YARGI KARARLARI IŞIĞINDA ÜCRETSİZ İZİN UYGULAMASI
YARGI KARARLARI IŞIĞINDA ÜCRETSİZ İZİN UYGULAMASI
1)Mahkemece dosya üzerinden alınan bilirkişi raporu ile karar verilmiştir. Bilirkişi dosya üzerinde davalı işverenin sunduğu tek taraflı kayıtlara göre görüş bildirmiştir. Bu şekilde karar verilmesi, yukarda belirtilen yargısal denetimleri karşılamadığından, eksik kalmıştır. Ekonomik nedenlerle ikili vardiya sisteminden tekli vardiya sistemine geçilmesi ve bu nedenle işçi çıkartılması kararı, bir işletmesel karardır. Alınan bu karar sonrası vardiya azaltılması nedeni ile istihdam fazlalığı meydana gelecektir. Ancak tutarlılık ve ölçülülük denetimi kapsamında, işverenin bu kararı tutarlı şekilde uygulayıp uygulamadığı, fesihten önce veya sonra yeni işçi alınıp alınmadığı, ekonomik nedenlerin kalıcı olup olmadığı, fesih dışındaki örneğin ücretsiz izin uygulaması, fazla mesailerin kaldırılması gibi önlemlerle ekonomik nedenlerin aşılıp aşılamayacağı, feshin kaçınılmaz olup olmadığı, davacının aynı veya başka bir birimde değerlendirilip değerlendirilemeyeceği yönünden araştırma yapılmalıdır. Bunun içinde işletmesel karara ilişkin belgelerin yanında, mali ve muhasebe kayıtları, işletmede veya işyerinde çalışan tüm işçilerin görev tanımları, işletme, işyeri organizasyon şeması, işten çıkarılacak işçilerin, işyeri şahsi sicil dosyası, görev tanımları ve çalıştıktan bölümleri gösteren kayıtlar ile fesihten önce ve sonrasını kapsayacak şekilde işçi alımı ve çıkarılmasını gösteren işyeri SSK bildirgeleri ilgili kurumlardan getirtilmeli, işyerinden keşif yapılarak, özellikle mali müşavir yanında işletmenin faaliyet alanını ve iş organizasyonunu bilen uzman bilirkişi incelemesi yapılmalı ve feshin yukarda belirtilen ilkelere göre geçerli nedene dayanıp dayanmadığı belirlenmelidir.

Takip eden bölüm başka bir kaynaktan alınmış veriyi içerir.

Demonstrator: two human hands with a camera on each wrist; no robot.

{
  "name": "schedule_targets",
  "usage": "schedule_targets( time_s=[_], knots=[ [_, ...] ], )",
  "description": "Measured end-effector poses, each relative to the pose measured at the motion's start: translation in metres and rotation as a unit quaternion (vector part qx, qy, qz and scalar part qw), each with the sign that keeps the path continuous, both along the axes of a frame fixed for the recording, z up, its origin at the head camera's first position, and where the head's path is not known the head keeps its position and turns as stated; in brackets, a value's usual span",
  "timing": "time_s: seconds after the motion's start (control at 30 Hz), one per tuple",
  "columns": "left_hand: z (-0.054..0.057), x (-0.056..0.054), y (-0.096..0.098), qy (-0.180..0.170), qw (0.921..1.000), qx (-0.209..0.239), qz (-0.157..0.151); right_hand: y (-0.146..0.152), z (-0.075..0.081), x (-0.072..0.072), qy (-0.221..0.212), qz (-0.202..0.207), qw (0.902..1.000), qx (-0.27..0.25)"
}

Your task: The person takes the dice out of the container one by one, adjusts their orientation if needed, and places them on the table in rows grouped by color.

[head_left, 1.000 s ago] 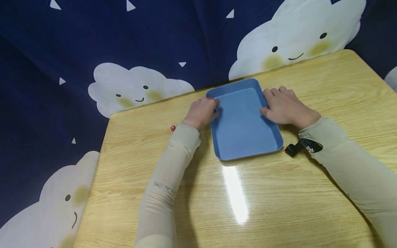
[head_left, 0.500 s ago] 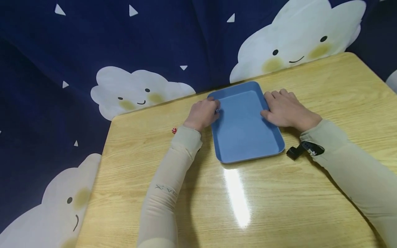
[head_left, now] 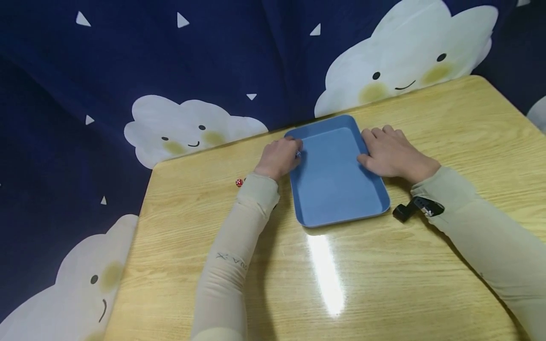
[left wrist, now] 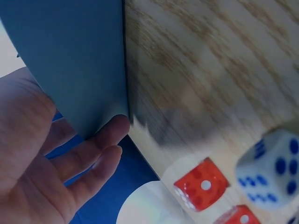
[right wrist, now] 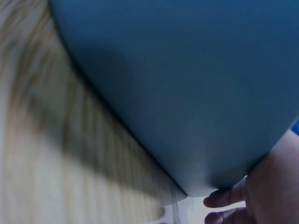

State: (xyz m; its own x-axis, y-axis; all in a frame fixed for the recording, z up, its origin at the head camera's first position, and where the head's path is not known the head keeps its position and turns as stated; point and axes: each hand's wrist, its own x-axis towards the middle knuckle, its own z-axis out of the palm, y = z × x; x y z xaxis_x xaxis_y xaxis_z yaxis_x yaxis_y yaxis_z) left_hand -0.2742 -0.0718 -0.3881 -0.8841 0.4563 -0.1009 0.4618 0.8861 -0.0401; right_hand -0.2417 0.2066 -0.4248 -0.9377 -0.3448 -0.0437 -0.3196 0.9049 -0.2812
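Note:
A shallow blue tray (head_left: 341, 175) lies on the wooden table. My left hand (head_left: 279, 156) grips its left rim near the far corner, thumb on the inner side and fingers against the outer wall. A small bluish-white spot shows at that hand, too small to identify. On the opposite side, my right hand (head_left: 390, 154) holds the right rim, its thumb over the edge. In the right wrist view, fingers (right wrist: 224, 198) reach the tray's outer wall (right wrist: 187, 93). Beside the left hand lie a red die (left wrist: 203, 184), a second red die (left wrist: 238, 217) and a white die with blue pips (left wrist: 271, 168).
The wooden table (head_left: 187, 227) extends around the tray, with a bright light reflection in front. A dark blue curtain (head_left: 230, 47) with printed clouds hangs along the far and left edges. A black wrist-camera mount (head_left: 415, 208) projects from the right sleeve.
Both hands keep their hold on the tray, which stays in place on the table. The head view has shifted slightly, so the scene sits a little lower.

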Motion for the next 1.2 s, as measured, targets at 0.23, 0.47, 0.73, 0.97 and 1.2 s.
schedule_targets(
  time_s=[0.23, 0.47, 0.73, 0.97, 1.2],
  knots=[
    [0.000, 0.001, -0.001, 0.010, 1.0000, 0.001, -0.002, -0.001, 0.000, 0.000, 0.003, 0.000, 1.0000, -0.001],
    [0.000, 0.001, -0.001, 0.006, 0.9999, -0.007, 0.009, -0.004, 0.001, 0.002, -0.003, 0.001, 1.0000, -0.002],
    [0.000, 0.003, 0.000, 0.012, 0.9998, -0.009, 0.016, -0.005, 0.002, 0.002, -0.001, 0.000, 1.0000, -0.005],
    [0.002, 0.006, 0.001, 0.016, 0.9996, -0.014, 0.019, -0.004, 0.002, 0.002, -0.002, 0.003, 1.0000, -0.003],
    [0.007, 0.011, 0.000, 0.023, 0.9997, -0.001, 0.011, -0.001, 0.001, 0.002, -0.006, 0.001, 1.0000, 0.002]
  ],
)
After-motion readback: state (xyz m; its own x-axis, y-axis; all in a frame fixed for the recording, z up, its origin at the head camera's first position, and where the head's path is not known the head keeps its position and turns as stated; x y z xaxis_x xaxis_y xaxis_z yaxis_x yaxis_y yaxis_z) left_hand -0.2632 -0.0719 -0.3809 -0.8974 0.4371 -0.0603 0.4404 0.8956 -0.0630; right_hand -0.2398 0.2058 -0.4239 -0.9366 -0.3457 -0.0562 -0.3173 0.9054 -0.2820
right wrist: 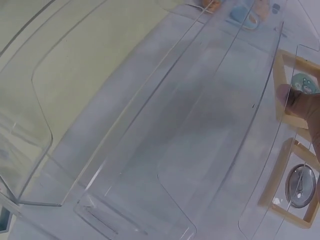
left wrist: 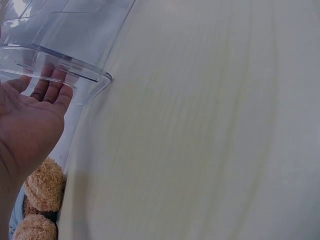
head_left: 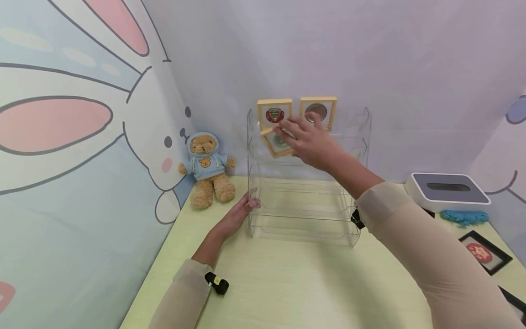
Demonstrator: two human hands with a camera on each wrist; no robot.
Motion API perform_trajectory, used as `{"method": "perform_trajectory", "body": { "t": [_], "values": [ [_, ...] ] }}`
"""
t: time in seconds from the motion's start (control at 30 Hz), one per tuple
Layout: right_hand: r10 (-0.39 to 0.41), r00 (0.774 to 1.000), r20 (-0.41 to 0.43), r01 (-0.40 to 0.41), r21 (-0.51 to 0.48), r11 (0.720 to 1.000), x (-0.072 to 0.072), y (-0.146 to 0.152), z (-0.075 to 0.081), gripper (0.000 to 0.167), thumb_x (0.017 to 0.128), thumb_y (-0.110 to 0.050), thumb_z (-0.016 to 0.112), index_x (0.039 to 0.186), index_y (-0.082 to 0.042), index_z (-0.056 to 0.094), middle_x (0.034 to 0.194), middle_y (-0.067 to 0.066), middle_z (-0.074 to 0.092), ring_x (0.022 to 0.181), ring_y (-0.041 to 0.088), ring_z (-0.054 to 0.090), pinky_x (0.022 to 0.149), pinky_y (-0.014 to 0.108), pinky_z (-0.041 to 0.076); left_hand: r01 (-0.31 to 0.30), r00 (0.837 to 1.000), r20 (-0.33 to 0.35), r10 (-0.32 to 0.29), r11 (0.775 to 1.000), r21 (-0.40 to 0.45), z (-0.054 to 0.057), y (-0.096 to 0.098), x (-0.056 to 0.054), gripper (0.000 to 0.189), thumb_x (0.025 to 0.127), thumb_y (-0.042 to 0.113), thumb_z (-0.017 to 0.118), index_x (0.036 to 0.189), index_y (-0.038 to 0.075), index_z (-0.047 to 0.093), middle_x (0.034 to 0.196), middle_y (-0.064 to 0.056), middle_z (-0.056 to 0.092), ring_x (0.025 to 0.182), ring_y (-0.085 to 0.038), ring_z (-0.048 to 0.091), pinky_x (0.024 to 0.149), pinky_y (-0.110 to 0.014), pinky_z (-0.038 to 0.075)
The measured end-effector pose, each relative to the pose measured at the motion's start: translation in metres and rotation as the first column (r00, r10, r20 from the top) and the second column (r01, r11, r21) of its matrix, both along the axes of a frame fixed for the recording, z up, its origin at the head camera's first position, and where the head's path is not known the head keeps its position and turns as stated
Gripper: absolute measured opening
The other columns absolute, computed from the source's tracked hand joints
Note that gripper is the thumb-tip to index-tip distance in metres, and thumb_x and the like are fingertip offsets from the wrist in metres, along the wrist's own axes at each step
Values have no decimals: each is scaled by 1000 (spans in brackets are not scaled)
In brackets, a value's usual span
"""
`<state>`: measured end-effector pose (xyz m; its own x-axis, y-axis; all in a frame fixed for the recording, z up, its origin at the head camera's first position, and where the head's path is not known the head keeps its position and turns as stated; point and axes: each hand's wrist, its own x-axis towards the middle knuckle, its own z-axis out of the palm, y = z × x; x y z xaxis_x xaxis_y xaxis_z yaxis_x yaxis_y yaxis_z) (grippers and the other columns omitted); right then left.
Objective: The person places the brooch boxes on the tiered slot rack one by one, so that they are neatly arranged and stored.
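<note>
A clear acrylic tiered display rack (head_left: 304,217) stands on the table against the wall. My left hand (head_left: 236,218) grips its lower left side, and in the left wrist view the fingers (left wrist: 54,90) show through the clear plastic. Near the top, my right hand (head_left: 310,141) holds a small wood-rimmed display frame (head_left: 273,145) with a green round piece inside, tilted. The right wrist view shows the thumb (right wrist: 295,102) on this frame. Behind it on the upper tier stand a frame with a red and green piece (head_left: 274,114) and one with a silvery disc (head_left: 316,112).
A teddy bear (head_left: 207,167) in a blue hoodie sits left of the rack. At the right are a white and grey tissue box (head_left: 449,189), a blue furry item (head_left: 464,217) and a black frame with a red piece (head_left: 485,252). Another dark frame is cut off below.
</note>
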<state>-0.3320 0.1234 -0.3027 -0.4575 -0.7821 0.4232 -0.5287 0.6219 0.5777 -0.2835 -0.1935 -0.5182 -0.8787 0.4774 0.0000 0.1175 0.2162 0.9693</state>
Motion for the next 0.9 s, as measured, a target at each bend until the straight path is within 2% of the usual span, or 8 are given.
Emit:
{"method": "perform_trajectory", "body": {
  "t": [0.1, 0.23, 0.33, 0.53, 0.77, 0.9],
  "values": [
    [38, 999, 9, -37, -13, 999, 2, -3, -3, 74, 102, -28, 83, 165, -10, 51, 158, 11, 56, 142, 36, 54, 113, 65, 47, -2, 1000, 4, 1, 1000, 4, 0, 0, 1, 75, 117, 58, 43, 178, 23, 17, 155, -20, 54, 156, -38, 45, 137, -62, 23],
    [97, 995, 3, -97, -48, 994, 4, -8, -9, 58, 106, -22, 71, 160, -6, 56, 153, 12, 61, 135, 35, 60, 109, 62, 50, -4, 1000, 9, 4, 1000, 5, 1, 0, 1, 75, 117, 59, 43, 178, 24, 18, 156, -20, 54, 157, -38, 44, 137, -62, 23],
    [121, 992, 26, -118, -95, 989, 5, -10, -11, 60, 104, -24, 73, 160, -7, 57, 153, 13, 62, 136, 35, 60, 108, 63, 48, -7, 1000, 14, 7, 1000, 4, 2, 0, 2, 75, 117, 60, 43, 178, 25, 18, 157, -20, 54, 158, -39, 44, 137, -62, 22],
    [122, 988, 94, -106, -161, 981, 7, -8, -14, 64, 104, -27, 75, 163, -12, 53, 159, 12, 61, 142, 35, 59, 115, 66, 45, -8, 1000, 13, 8, 1000, 2, 1, 0, 2, 75, 117, 59, 42, 178, 24, 17, 156, -20, 55, 158, -38, 44, 137, -62, 23],
    [124, 989, 85, -107, -178, 978, 11, 1, -19, 75, 101, -29, 80, 167, -15, 48, 167, 12, 54, 151, 35, 52, 121, 72, 39, -13, 1000, 2, 13, 1000, -4, 2, 0, 2, 74, 118, 57, 42, 178, 23, 17, 156, -21, 56, 157, -39, 45, 137, -61, 23],
    [171, 983, 68, -151, -226, 962, 15, 15, -19, 76, 100, -33, 79, 166, -13, 49, 167, 16, 53, 151, 38, 50, 121, 77, 35, -15, 1000, 11, 15, 1000, 0, 1, 0, 2, 74, 118, 56, 42, 178, 23, 17, 156, -21, 56, 158, -38, 45, 137, -61, 23]
  ]
}}
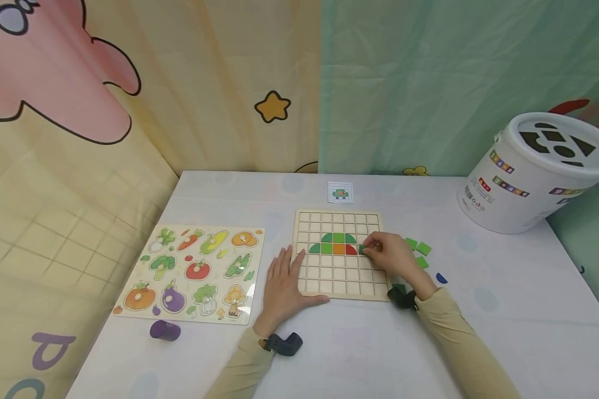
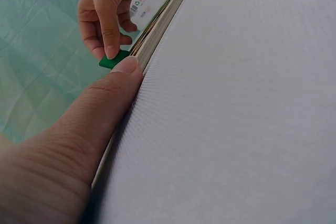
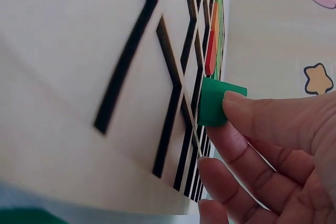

(YARGITAY 9. HUKUK DAİRESİ Esas Numarası: 2008/34202 Karar Numarası: 2009/7718 Karar Tarihi: 23.03.2009)
2) Öte yandan havaların sert gitmesi karşısında inşaat işinin yürütülmesinin güçlüğü nedeniyle işverenin işçileri ücretsiz izne çıkarmak istediği bir olayda, ortada makul bir sebep bulunduğundan hareket eden Yargıtay, ücretsiz izni kabul etmeyen işçinin sözleşmeyi kendisinin feshetmesi gerektiğine hükmetmiştir.
(YARGITAY. 9. HUKUK DAİRESİ. 06.12.2000, E. 13381, K. 1838)
3) Fesih bildiriminde "fesih" sözcüğünün bulunması gerekmez. Fesih iradesini ortaya koyan ifadelerle eylemli olarak işe devam etmeme hali birleşirse bunun fesih anlamına geldiği kabul edilmelidir. Bazen fesih işverenin olumsuz bir eylemi şeklinde de ortaya çıkabilir, işçinin işe alınmaması, otomatik geçiş kartına el konulması buna örnek olarak verilebilir. Dairemizce, işverenin tek taraflı olarak ücretsiz izin uygulamasına gitmesi halinde, bunu kabul etmeyen işçi yönünden uygulama, işverenin feshi olarak değerlendirilmektedir.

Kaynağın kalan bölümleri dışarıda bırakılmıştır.